'Scream 2': Horror's hippest hoot
December 25, 1997
Web posted at: 8:05 p.m. EST (0105 GMT)
From Movie Reviewer Carol Buckland
(CNN) -- As millions of moviegoers already know, director Wes Craven and screenwriter Kevin Williamson have done something special with "Scream 2."
They've made a horror movie sequel that doesn't suck.
No, I'm not dissing the picture with faint praise. I'm paying it major homage. Because as any serious student of cinematic history will tell you, the odds that a horror movie sequel will suck (or stink, depending on your choice of adjectives) are really high.
The original "Scream" was a smart-alecky gore fest for the
self-referential '90s, effectively goofing on the genre to which it belonged.
"Scream 2" represents an incremental maturation. It actually manages to transcend a few of the silver screen traditions it sends up. While this isn't to suggest that budding auteurs study it in lieu of, say, shelling out mega-bucks to go to film school, the guys who made this movie definitely know their stuff.
"Scream 2" signals its sly intentions from the get-go by linking its first slaughter scene to a date involving the movie "Stab," which is a "fictionalized" version of the events in "Scream."
From there it picks up the trail(s) of the survivors of the first film -- including the pluckily heroic Sidney Prescott (Neve Campbell), the unjustly jailed Cotton Weary (Liev Schreiber), the sweetly geeky Dewey Riley (David Arquette) and the icy, anything-for-airtime TV reporter Gale Weathers (Courtney Cox).
Newcomers to the killing fields, which have shifted from Woodsboro High School to Windsor College, include Sidney's
sorority roommate Hallie (Elise Neal), Gale's nervous nellie cameraman Joel (David Martin), and a fashion-challenged broadcast snoop named Debbie Salt (Laurie Metcalf).
One of TV's top kick-butt babes, Sarah Michelle Gellar, is on hand, too. Her experience as "Buffy the Vampire Slayer" has taught her how to look extremely cute while facing mortal danger.
The script, which is ultra sharp except for some preachy asides about what one character describes as "all the violence-in-cinema issues," will keep the audience guessing about the identity of the killer until the end.

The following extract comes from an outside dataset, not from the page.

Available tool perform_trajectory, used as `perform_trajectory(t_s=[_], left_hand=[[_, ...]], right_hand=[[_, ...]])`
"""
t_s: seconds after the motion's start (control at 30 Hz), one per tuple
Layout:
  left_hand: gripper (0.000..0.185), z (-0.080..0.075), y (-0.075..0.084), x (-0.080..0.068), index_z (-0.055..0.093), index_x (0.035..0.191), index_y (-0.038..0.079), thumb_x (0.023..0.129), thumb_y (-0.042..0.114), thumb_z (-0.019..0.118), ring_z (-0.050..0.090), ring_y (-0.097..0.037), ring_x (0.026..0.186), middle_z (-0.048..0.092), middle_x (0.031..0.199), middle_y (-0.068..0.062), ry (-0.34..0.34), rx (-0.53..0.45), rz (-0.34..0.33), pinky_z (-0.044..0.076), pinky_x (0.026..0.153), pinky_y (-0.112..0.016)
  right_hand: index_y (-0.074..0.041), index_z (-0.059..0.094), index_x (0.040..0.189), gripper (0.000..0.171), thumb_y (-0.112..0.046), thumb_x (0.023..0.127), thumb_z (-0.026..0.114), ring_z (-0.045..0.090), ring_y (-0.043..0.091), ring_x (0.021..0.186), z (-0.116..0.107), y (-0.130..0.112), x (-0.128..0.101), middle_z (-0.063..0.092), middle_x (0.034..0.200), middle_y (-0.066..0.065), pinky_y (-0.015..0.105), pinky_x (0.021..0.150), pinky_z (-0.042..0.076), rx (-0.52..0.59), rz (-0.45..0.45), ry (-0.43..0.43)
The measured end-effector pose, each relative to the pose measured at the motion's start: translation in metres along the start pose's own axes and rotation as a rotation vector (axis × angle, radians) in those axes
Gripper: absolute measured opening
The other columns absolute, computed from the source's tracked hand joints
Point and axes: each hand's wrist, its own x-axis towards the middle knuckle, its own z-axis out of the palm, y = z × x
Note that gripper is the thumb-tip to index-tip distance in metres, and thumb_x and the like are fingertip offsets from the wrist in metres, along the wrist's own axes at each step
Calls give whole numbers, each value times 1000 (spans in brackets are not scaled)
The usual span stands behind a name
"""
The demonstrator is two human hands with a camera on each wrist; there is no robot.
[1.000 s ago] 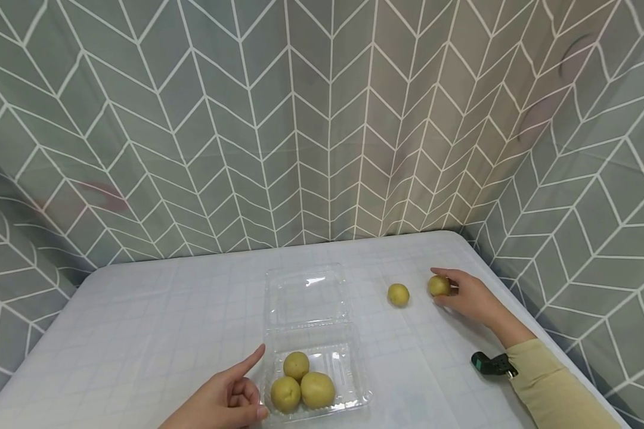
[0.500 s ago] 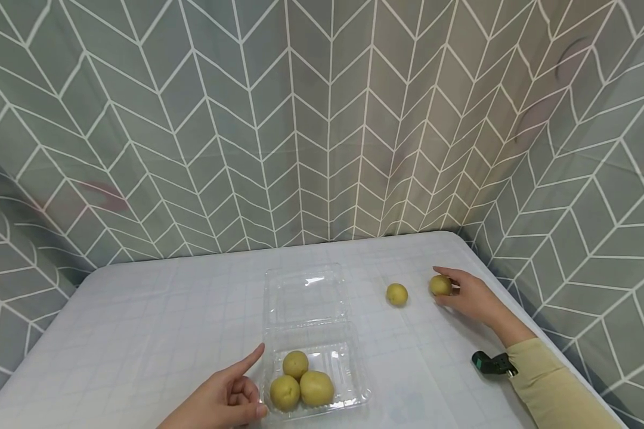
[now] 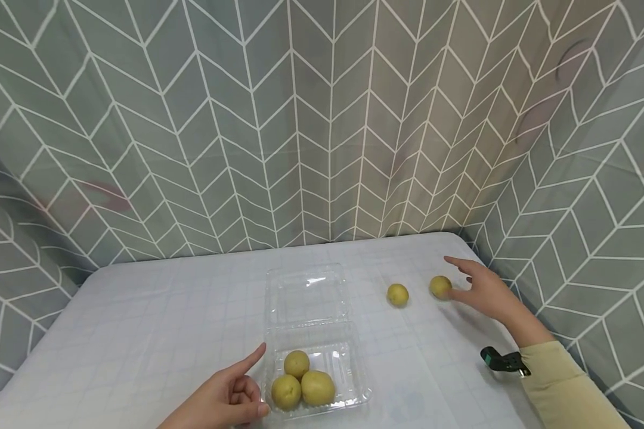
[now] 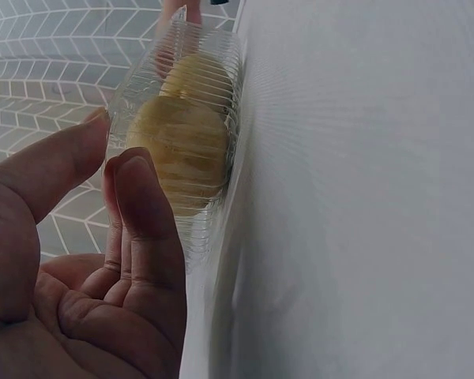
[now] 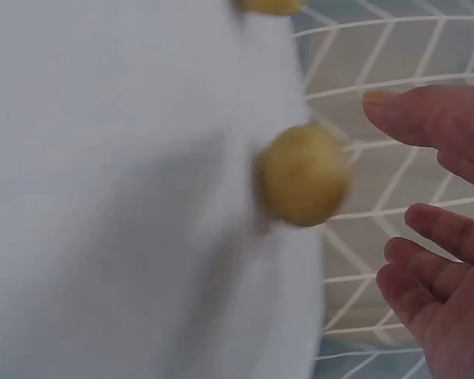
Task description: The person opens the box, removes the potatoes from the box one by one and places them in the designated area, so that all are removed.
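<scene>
The right hand [image 3: 483,289] is hovering just beside a potato [image 3: 440,286] near the far right corner of the table [image 3: 155,322]. Its fingers are spreading loosely, the forefinger stretching out above and past the potato and the thumb lying low beside it. In the right wrist view the potato [image 5: 302,174] is sitting free on the cloth with a gap between it and the fingers [image 5: 426,114], so the hand is holding nothing; the head view is too small to tell whether the thumb is brushing the skin. A second potato [image 3: 398,294] is lying just to the left of the first, apart from it and from the hand.

The left hand [image 3: 222,399] is resting on the table at the near edge, against the left side of a clear box [image 3: 349,381]. Its forefinger is pointing straight along the box's rim while the other fingers are curling inward; in the left wrist view the fingertips [image 4: 134,185] are lying against the clear wall [image 4: 221,103], pinching nothing. Three potatoes [image 3: 302,382] are sitting together in the near half of the box, touching one another. The lid [image 3: 307,293] is lying open and flat on the far side.

A black clip [image 3: 501,359] is showing at the cuff of the right sleeve [image 3: 563,387].
</scene>
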Motion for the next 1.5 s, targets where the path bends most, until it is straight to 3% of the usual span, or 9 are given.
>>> perform_trajectory(t_s=[0.27,0.53,0.67,0.8,1.03,1.23,1.5], left_hand=[[92,1,1,-1,10,157,0,91,13,72,58,-9,71,62,90,-10,15,6,5,53,68,-23],[91,4,-2,0,13,157,2,90,13,73,59,-9,70,63,90,-10,11,-1,10,53,67,-23],[91,3,0,0,15,158,2,89,14,74,59,-11,70,62,88,-10,34,22,-6,54,67,-25],[91,2,1,0,15,158,3,89,14,74,59,-11,68,62,87,-9,38,53,3,54,66,-25],[91,2,2,-1,15,158,3,89,13,74,58,-11,67,61,86,-9,43,50,0,53,64,-24],[91,2,1,-4,14,157,2,90,12,73,57,-9,67,61,87,-10,33,21,8,52,64,-23],[90,1,1,-4,13,157,0,90,12,73,57,-8,67,61,87,-10,21,11,27,52,65,-22]], right_hand=[[-4,47,145,69,-16,85,79,51,49,119,-15,-39,-2,46,143,23,58,95,44,21,-91,61],[-9,51,143,64,-23,86,79,51,35,124,-2,-62,-10,52,140,12,50,100,43,80,-151,71],[-9,53,141,63,-18,85,81,55,33,121,4,-80,-10,54,137,11,47,98,46,98,-196,64],[-9,53,141,65,-10,82,81,57,28,120,11,-98,-9,56,137,9,44,96,48,107,-237,32],[-15,59,137,59,-17,82,83,59,16,114,26,-125,-9,58,134,-3,36,95,49,174,-323,-28],[-17,62,132,50,-20,85,80,62,20,111,39,-144,-10,60,129,-3,40,90,52,267,-362,-131],[-18,61,132,47,-21,88,78,61,20,112,57,-159,-11,60,127,-4,37,90,52,301,-449,-233]])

Just about everybody has a motive for murder. The possibility of a sequel to this sequel is left open, although the cast will require some serious repopulating if Craven and Williamson make a bid for a cinematic hat trick.
While having seen the original will enhance your enjoyment of this sequel, it works well as a satirical stand-alone. "Scream 2" is a lethally entertaining piece of moviemaking that will have audiences shrieking ... with laughter.
"Scream 2" runs 122 minutes. It's rated R. That's for violence (big surprise!) and profanity. For those seeking specifics, the murderous M.O.s depicted include stabbings, slashings and skewerings. There's some sexual innuendo (eyeballing, basically) but nothing explicit.